▶ **Exercise brief**:
Without changing a word, repeat the data, and include no pictures.

▶ **Data**:
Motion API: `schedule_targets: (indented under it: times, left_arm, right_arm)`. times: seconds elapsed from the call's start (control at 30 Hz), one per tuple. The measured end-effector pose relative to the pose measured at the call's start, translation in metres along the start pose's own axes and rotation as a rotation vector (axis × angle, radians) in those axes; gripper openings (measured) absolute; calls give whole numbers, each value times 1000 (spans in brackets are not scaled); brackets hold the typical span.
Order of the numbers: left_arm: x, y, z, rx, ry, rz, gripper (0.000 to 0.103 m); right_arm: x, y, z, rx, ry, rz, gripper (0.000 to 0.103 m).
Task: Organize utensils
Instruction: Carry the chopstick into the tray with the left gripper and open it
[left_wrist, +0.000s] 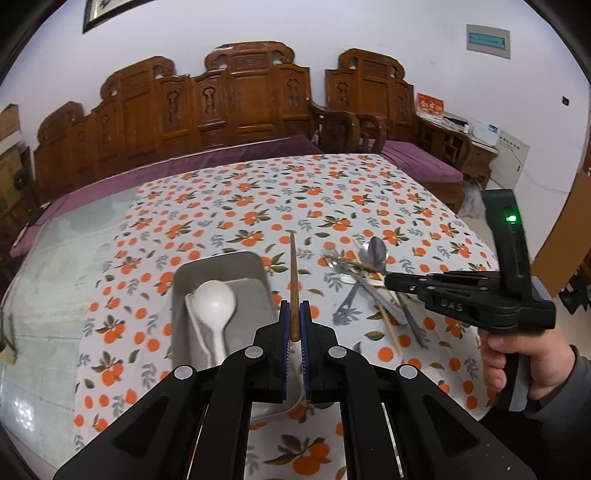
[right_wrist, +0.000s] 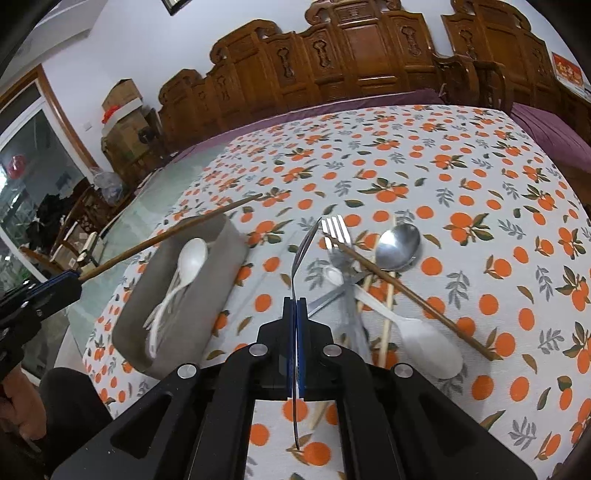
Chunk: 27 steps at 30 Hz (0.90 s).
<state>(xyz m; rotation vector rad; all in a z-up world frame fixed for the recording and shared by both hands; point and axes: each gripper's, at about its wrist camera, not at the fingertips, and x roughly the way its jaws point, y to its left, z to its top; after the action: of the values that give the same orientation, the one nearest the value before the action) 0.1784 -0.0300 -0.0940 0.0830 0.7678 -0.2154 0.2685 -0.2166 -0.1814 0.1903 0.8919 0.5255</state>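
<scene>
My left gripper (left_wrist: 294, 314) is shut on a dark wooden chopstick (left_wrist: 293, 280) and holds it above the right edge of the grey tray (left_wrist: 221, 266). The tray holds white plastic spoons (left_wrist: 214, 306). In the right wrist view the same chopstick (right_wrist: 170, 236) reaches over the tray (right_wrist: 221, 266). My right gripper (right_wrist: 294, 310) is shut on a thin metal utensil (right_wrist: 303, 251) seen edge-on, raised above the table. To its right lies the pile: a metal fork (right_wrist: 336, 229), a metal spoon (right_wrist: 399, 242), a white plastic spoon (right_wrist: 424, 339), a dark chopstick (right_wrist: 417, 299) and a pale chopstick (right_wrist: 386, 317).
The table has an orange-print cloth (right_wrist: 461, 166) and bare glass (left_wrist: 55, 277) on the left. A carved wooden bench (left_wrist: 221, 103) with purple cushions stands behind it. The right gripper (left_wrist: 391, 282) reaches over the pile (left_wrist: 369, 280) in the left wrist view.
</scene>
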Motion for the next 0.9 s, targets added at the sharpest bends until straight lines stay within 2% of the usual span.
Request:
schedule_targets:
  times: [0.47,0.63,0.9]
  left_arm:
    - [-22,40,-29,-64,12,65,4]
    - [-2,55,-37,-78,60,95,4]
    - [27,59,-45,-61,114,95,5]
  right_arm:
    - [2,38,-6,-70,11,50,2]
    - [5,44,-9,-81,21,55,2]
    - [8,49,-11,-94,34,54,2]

▶ **Response for this exercise**:
Motion API: `schedule_targets: (indented under it: times, left_arm, right_arm)`. times: seconds elapsed from the call's start (control at 30 Hz), one per tuple. The measured end-effector pose relative to the pose measured at the call's start, translation in metres along the start pose's own axes and rotation as a rotation vector (axis × angle, radians) in those axes; gripper openings (measured) absolute; calls give whole numbers, each value times 1000 (spans in brackets are not scaled); brackets hold the typical span.
Order of the numbers: left_arm: x, y, z, rx, ry, rz, gripper (0.000 to 0.103 m); right_arm: x, y, z, rx, ry, rz, gripper (0.000 to 0.103 m).
Task: Organize utensils
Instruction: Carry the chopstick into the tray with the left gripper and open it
[left_wrist, +0.000s] 
[right_wrist, +0.000s] 
Chunk: 27 steps at 30 Hz (0.90 s).
<state>(xyz m; rotation vector rad; all in a z-up world frame fixed for the recording and shared by both hands; point and axes: each gripper's, at about its wrist camera, not at the fingertips, and x roughly the way its jaws point, y to its left, z to its top; after the action: of the values that give the same orientation, the one nearest the value before the action) 0.1784 -0.0300 -0.0940 0.0830 0.7678 -0.2154 0.2685 -0.2166 -0.1814 0.1903 0.8919 0.5255</state>
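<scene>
My left gripper (left_wrist: 294, 314) is shut on a dark wooden chopstick (left_wrist: 293, 280) and holds it above the right edge of the grey tray (left_wrist: 221, 266). The tray holds white plastic spoons (left_wrist: 214, 306). In the right wrist view the same chopstick (right_wrist: 170, 236) reaches over the tray (right_wrist: 221, 266). My right gripper (right_wrist: 294, 310) is shut on a thin metal utensil (right_wrist: 303, 251) seen edge-on, raised above the table. To its right lies the pile: a metal fork (right_wrist: 336, 229), a metal spoon (right_wrist: 399, 242), a white plastic spoon (right_wrist: 424, 339), a dark chopstick (right_wrist: 417, 299) and a pale chopstick (right_wrist: 386, 317).
The table has an orange-print cloth (right_wrist: 461, 166) and bare glass (left_wrist: 55, 277) on the left. A carved wooden bench (left_wrist: 221, 103) with purple cushions stands behind it. The right gripper (left_wrist: 391, 282) reaches over the pile (left_wrist: 369, 280) in the left wrist view.
</scene>
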Motion for the next 0.9 s, targets added at the sharpest bends until straight lines stay within 2% of the usual span.
Request:
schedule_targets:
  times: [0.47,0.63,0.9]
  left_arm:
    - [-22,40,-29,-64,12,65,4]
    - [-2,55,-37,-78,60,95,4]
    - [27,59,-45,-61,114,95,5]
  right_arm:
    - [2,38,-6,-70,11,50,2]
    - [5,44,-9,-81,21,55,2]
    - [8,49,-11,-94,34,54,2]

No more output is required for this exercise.